Your task is to repeat the listing exactly.

* Given data
══════════════════════════════

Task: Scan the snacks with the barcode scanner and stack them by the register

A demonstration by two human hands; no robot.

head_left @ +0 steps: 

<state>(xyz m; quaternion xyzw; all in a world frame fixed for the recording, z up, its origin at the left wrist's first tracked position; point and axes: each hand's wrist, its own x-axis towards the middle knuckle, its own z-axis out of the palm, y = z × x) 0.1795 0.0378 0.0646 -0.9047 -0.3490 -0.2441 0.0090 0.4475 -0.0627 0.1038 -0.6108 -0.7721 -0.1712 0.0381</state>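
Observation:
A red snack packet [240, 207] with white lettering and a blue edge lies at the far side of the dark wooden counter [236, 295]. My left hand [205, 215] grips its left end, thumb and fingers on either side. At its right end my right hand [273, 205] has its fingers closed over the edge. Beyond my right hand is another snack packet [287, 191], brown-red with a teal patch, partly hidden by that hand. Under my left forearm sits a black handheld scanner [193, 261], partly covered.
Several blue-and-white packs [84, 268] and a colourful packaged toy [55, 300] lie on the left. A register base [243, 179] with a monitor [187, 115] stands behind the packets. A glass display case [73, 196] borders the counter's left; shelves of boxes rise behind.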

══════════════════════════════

* Your solution
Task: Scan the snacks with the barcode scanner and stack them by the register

A demonstration by two human hands; no robot.

head_left @ +0 steps: 

<state>(xyz m; quaternion xyzw; all in a world frame fixed for the recording, z up, its origin at the left wrist's first tracked position; point and axes: each hand's wrist, its own x-axis towards the middle knuckle, its own z-axis out of the palm, y = z × x) 0.1795 0.0378 0.0646 -0.9047 -0.3490 -0.2441 0.0090 0.4475 -0.0627 0.1038 -0.6108 -0.7721 -0.1712 0.0381</state>
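Observation:
A red snack packet [240, 207] with white lettering and a blue edge lies at the far side of the dark wooden counter [236, 295]. My left hand [205, 215] grips its left end, thumb and fingers on either side. At its right end my right hand [273, 205] has its fingers closed over the edge. Beyond my right hand is another snack packet [287, 191], brown-red with a teal patch, partly hidden by that hand. Under my left forearm sits a black handheld scanner [193, 261], partly covered.
Several blue-and-white packs [84, 268] and a colourful packaged toy [55, 300] lie on the left. A register base [243, 179] with a monitor [187, 115] stands behind the packets. A glass display case [73, 196] borders the counter's left; shelves of boxes rise behind.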

The complete output has now been given.